Studio album by Defacing God
- Released: 2 September 2022
- Studios: Hansen Studios (Ribe, Denmark)
- Genre: Melodic death metal
- Length: 49:02
- Label: Napalm Records
- Producer: Jacob Hansen

Defacing God chronology
|  | The Resurrection of Lilith (2022) | Darkness Is My Crown (2026) |

= The Resurrection of Lilith =

The Resurrection of Lilith is the debut studio album by Danish melodic death metal band Defacing God.
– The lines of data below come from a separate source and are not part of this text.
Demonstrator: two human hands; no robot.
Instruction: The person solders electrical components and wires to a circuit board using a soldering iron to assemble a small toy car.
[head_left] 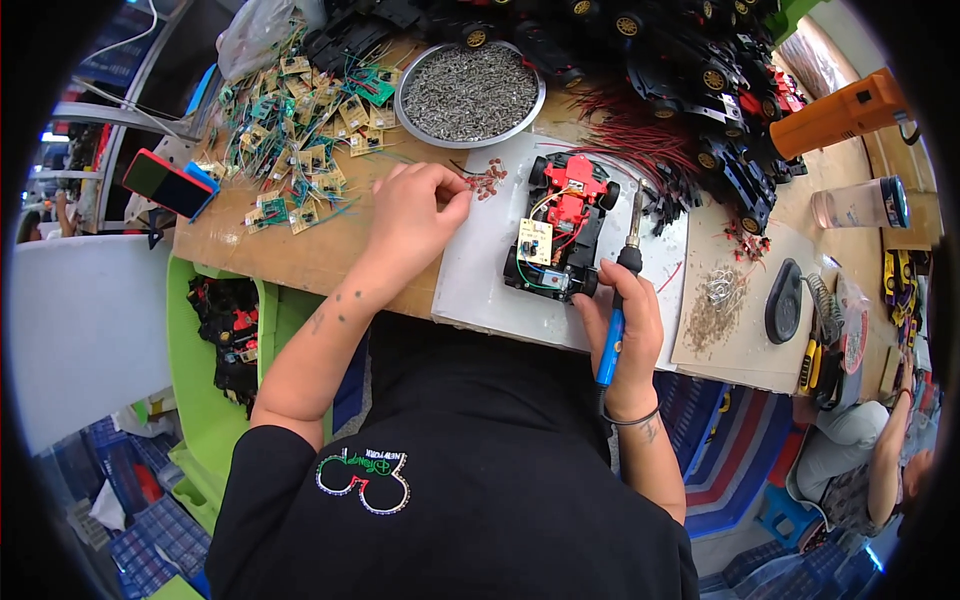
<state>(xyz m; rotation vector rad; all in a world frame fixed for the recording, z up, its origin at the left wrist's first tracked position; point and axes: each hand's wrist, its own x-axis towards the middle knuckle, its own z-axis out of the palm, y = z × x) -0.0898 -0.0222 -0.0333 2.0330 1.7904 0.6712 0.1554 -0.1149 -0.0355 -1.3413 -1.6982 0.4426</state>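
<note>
A toy car chassis in red and black lies upside down on a white board, with a small circuit board and coloured wires on it. My right hand grips a soldering iron by its blue handle, tip pointing away from me. Its thumb and fingertips are at the chassis's near right wheel. My left hand is pinched closed beside a small pile of reddish-brown disc components. Whatever its fingertips hold, if anything, is too small to make out.
A round metal bowl of screws stands beyond my hands. Wired circuit boards heap at left, black car bodies at back right. Red wires, an orange tool and a clear jar lie right. A green bin stands below left.
</note>
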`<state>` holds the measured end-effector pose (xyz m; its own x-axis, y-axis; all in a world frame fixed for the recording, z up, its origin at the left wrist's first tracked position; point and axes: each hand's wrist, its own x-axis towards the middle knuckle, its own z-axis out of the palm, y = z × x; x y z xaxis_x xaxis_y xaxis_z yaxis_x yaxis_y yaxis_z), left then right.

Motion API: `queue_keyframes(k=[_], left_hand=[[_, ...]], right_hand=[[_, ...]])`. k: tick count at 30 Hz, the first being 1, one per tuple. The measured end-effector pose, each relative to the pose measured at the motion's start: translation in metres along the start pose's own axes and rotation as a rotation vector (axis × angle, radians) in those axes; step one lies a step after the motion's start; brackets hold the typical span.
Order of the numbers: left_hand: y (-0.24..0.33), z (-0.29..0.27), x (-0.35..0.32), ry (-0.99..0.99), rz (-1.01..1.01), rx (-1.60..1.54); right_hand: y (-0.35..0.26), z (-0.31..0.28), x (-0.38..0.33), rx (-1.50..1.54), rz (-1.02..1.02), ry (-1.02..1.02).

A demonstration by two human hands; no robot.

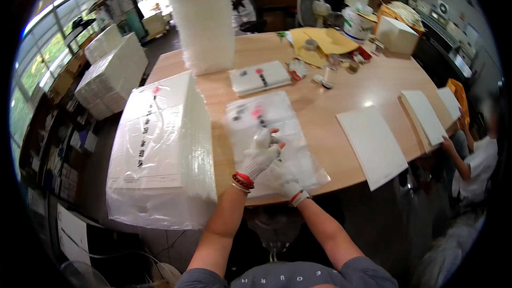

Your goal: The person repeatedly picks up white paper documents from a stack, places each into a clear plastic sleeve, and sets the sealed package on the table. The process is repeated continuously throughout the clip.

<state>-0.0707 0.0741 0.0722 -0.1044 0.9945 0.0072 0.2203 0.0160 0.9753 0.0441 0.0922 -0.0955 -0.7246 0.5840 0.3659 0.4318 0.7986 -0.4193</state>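
A white plastic bag (288,114) with red and black print lies flat on the table before me. My left hand (260,152), in a white knitted glove with bare fingertips, is over its middle with the fingers bent together; what they hold, if anything, is hidden. Close beside and partly behind it is my gloved right hand (281,177), low over the bag, its fingers blending into the white plastic. Beyond the bag lies a stack of folded printed bags (261,78). To the left stands a tall plastic-wrapped stack (154,144) with similar print on top.
A tall white roll or stack (205,21) rises at the table's far left. White board (372,144) overhangs the right edge. Yellow paper (325,42), tape and small jars lie at the back, near a fan (310,8). At right a person's hand (447,144) touches a paper stack (423,117).
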Motion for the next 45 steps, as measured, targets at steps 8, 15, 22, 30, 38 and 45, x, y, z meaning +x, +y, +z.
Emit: queue_keyframes(k=[8, 15, 22, 30, 38, 45], left_hand=[[-0.003, 0.003, -0.068, 0.353, 0.487, 0.727], [-0.010, 0.045, -0.113, 0.432, 0.651, 0.506], [-0.028, 0.172, -0.119, -0.338, -0.468, -0.716], [-0.109, 0.161, -0.113, -0.545, -0.543, -0.431], [-0.072, 0.192, -0.170, -0.186, 0.286, 1.018], [-0.059, 0.129, -0.122, -0.201, 0.412, 0.701]], right_hand=[[0.041, -0.139, -0.175, -0.084, 0.429, 0.298], [0.150, -0.184, -0.264, -0.814, 0.512, 0.298], [0.033, -0.205, -0.197, -0.549, 0.373, 0.297], [-0.014, -0.222, -0.234, 0.795, 0.697, 0.458], [-0.049, -0.115, -0.204, 1.190, 0.726, 0.705], [-0.041, -0.129, -0.185, 0.974, 0.710, 0.689]])
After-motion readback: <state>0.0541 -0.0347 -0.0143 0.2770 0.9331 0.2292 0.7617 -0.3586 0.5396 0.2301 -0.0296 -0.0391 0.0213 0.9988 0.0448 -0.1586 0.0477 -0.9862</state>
The album was released on 2 September 2022 through Napalm Records and was produced by Jacob Hansen.

==Background==
In 2015, singer Sandie Gjørtz and drummer Michael Olsson formed Defacing God. Two years later, the line-up was completed by guitarists Signar Petersen and Christian Nielsen, as well as bassist Rasmus Munch Nielsen.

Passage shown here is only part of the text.